“Words live longer than deeds.”
„I learned a lot about structural inequalities.“
Bettina Hering, the Salzburg Festival’s director of drama, on readings and evenings of “Investigations”.
This year, the readings allow the audience to get to know artists such as Max Reinhardt, Max Frisch, Ingeborg Bachmann, Jean-Paul Sartre and Bert Brecht through their letters and personal writings. Are you expecting any surprises?

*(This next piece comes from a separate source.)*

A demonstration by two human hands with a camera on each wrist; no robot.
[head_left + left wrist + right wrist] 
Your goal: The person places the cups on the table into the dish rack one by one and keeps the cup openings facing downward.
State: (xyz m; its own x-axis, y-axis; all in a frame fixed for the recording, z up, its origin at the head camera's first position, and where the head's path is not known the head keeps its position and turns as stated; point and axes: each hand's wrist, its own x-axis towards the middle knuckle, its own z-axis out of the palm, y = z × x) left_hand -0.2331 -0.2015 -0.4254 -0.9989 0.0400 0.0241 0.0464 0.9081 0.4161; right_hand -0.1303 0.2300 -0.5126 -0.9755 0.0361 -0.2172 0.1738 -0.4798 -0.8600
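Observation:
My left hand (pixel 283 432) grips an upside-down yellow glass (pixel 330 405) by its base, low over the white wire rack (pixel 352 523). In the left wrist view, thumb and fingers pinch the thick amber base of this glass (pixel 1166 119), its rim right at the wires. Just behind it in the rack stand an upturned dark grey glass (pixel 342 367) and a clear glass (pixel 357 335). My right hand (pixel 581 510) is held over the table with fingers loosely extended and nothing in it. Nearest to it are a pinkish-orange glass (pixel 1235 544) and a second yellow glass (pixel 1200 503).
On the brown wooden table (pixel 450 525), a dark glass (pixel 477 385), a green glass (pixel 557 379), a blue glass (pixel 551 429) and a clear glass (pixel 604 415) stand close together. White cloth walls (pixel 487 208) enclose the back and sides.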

The readings have a clear concept: on the one hand, there are three sets of correspondence, which I am presenting with the idea that here are three 20th-century couples with a strong influence on theatre – Max Reinhardt and Helene Thimig –, literature – Ingeborg Bachmann and Max Frisch –, and philosophy – Simone de Beauvoir and Jean-Paul Sartre. In very different circumstances, in different phases of their lives, over shorter or longer periods of time. Through happy, tragic, passionate, desperate, amusing and reflective moments. These three correspondences are read by three generations of actresses and actors who were and are currently essential for film and theatre; some of them played major roles at the Salzburg Festival, also during my tenure as director of drama. These are Edith Clever and Tobias Moretti, Lina Beckmann and Charly Hübner, and Paula Beer and Albrecht Schuch. We learn new, unheard-of, surprising things about the iconic artists whose letters are being read – this will expand our view of their output and inform us about their times and the circumstances of their lives. There are aspects which show these exceptionally innovative personalities in their private lives – both how they lived day-to-day, but also from a critical point of view.
The evening Angela Winkler presents with the delian::quartet is totally different. Bertolt Brecht’s literary texts shine on their own and jive perfectly with the music. Nothing could better complement our production of Der kaukasische Kreidekreis performed by Theater HORA.
The Second Sex by Simone de Beauvoir is presented in a marathon reading – what makes such a format attractive to you?
On the one hand, this marathon reading resulted directly from the programme of readings, which concludes with Sartre and Beauvoir. Beauvoir’s unique, seminal work The Second Sex, a kind of definition, or positioning, of women in 1949, is a must-hear. And it must be heard today, so that we in turn can define and position ourselves: how far have we come, have we even achieved anything? A marathon reading gives the audience a chance to take its time, to truly engage with a text which one might not want to read on one’s own. And in this case, 14 wonderful women are reading, all of whom have been companions to the Festival and me: what could be better?
Which kind of texts can we expect from the Investigation evening Frauen Literatur – abgewertet, vergessen, wiederentdeckt (Women’s Lit – Denigrated, Forgotten, Rediscovered)? Which of them were discoveries even for you?
The eponymous book by Nicole Seifert was an eye-opener in several ways. Even though I am an avid reader and no stranger to the literature scene, I learned a lot about structural inequalities and what they meant to individual female writers. In conversation with the director Helgard Haug, who writes most of her theatrical texts herself, many issues will be aired that will surprise the audience. Then there are also some female authors one might simply get to know – and should know.
Masha Gessen’s book The Future is History illuminates Russian society from the Post-Soviet years to today’s Putin regime. Will the author also be available to discuss the current situation after her reading?
I cannot answer that question yet. I am delighted that Masha Gessen honours us with her visit, and incredibly happy that she accepted our invitation to speak.
How personal will the Investigation on “Farewells” be for you? After all, you will say your own farewell to the Salzburg Festival after this season…
Carolin Emcke, who has agreed to curate this evening, has become a friend due to our collaboration at the Salzburg Festival. For me, this makes it a very attractive confluence of personal and professional life. The fact that six wonderful current authors are thinking about farewells and writing new texts for this event, and that Senta Berger, whom I like very much and who is such a wonderful actress and reader, will also read Ilse Aichinger and J. D. Salinger, will make my personal farewell easier. As the Greek poet Pindar said, “Words live longer than deeds.”